I have a file, called genes.txt, which I'd like to become a data.frame. It's got a lot of lines, each line has three, tab delimited fields:
mike$ wc -l genes.txt
42476 genes.txt
I'd like to read this file into a data.frame in R. I use the command read.table, like this:
genes = read.table(
genes_file,
sep="\t",
na.strings="-",
fill=TRUE,
col.names=c("GeneSymbol","synonyms","description")
)
Which seems to work fine, where genes_file points at genes.txt. However, the number of lines in my data.frame is significantly less than the number of lines in my text file:
> nrow(genes)
[1] 27896
and things I can find in the text file:
mike$ grep "SELL" genes.txt
SELL CD62L|LAM1|LECAM1|LEU8|LNHR|LSEL|LYAM1|PLNHR|TQ1 selectin L
don't seem to be in the data.frame
> grep("SELL",genes$GeneSymbol)
integer(0)
it turns out that
genes = read.delim(
genes_file,
header=FALSE,
na.strings="-",
fill=TRUE,
col.names=c("GeneSymbol","synonyms","description"),
)
works just fine. Why does read.delim work when read.table not?
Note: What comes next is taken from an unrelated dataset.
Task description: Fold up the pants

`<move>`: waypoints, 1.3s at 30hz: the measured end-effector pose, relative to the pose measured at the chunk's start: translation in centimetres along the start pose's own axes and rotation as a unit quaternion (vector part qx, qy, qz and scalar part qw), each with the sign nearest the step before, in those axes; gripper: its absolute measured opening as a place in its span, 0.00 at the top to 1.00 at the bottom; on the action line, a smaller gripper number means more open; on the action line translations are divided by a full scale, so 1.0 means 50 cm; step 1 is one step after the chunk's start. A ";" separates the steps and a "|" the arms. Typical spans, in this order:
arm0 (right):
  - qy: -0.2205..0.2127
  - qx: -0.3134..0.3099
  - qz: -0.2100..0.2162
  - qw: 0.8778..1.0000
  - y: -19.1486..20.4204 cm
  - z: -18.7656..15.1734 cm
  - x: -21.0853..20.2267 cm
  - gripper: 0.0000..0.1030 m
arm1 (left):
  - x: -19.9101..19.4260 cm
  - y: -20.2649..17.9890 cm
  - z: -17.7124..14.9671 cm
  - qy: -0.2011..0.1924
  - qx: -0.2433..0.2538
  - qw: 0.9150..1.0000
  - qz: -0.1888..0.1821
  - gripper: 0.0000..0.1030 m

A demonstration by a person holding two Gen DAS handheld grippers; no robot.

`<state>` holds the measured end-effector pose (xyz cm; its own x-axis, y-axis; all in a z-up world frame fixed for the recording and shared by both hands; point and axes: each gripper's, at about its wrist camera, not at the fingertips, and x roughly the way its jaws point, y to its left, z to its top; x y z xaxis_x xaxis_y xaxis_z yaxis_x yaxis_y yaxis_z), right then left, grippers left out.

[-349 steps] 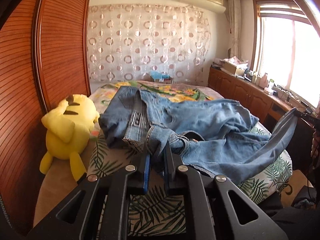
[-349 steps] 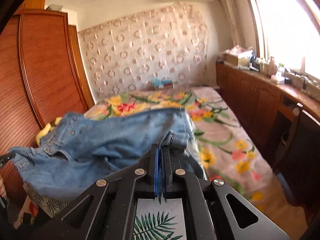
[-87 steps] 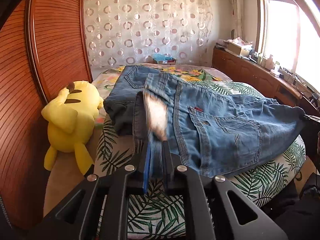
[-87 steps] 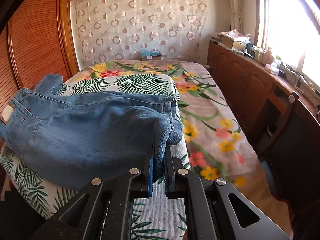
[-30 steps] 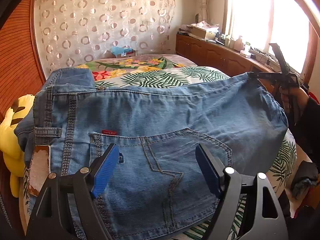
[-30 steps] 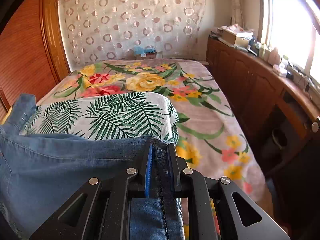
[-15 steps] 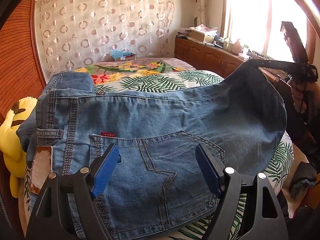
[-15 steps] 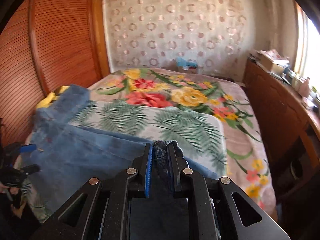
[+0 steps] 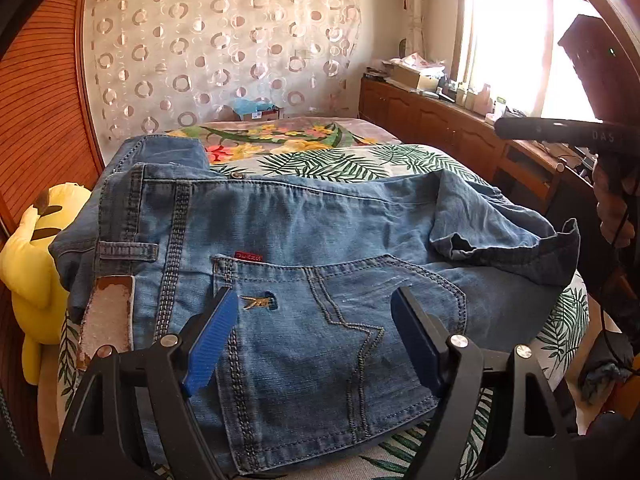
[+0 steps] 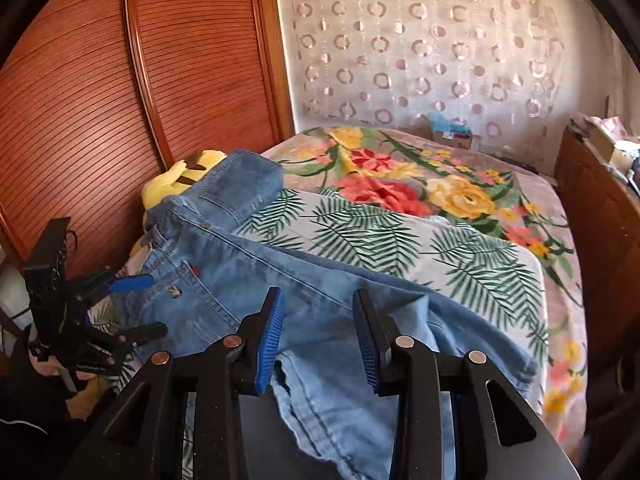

If it's of use, you can recreate genes.txt using the following commands which you should run from a command line
curl -O ftp://ftp.ncbi.nlm.nih.gov/gene/DATA/gene_info.gz
gzip -cd gene_info.gz | awk -Ft '$1==9606{print $3 "\t" $5 "\t" $9}' > genes.txt
be warned, though, that gene_info.gz is 101MBish.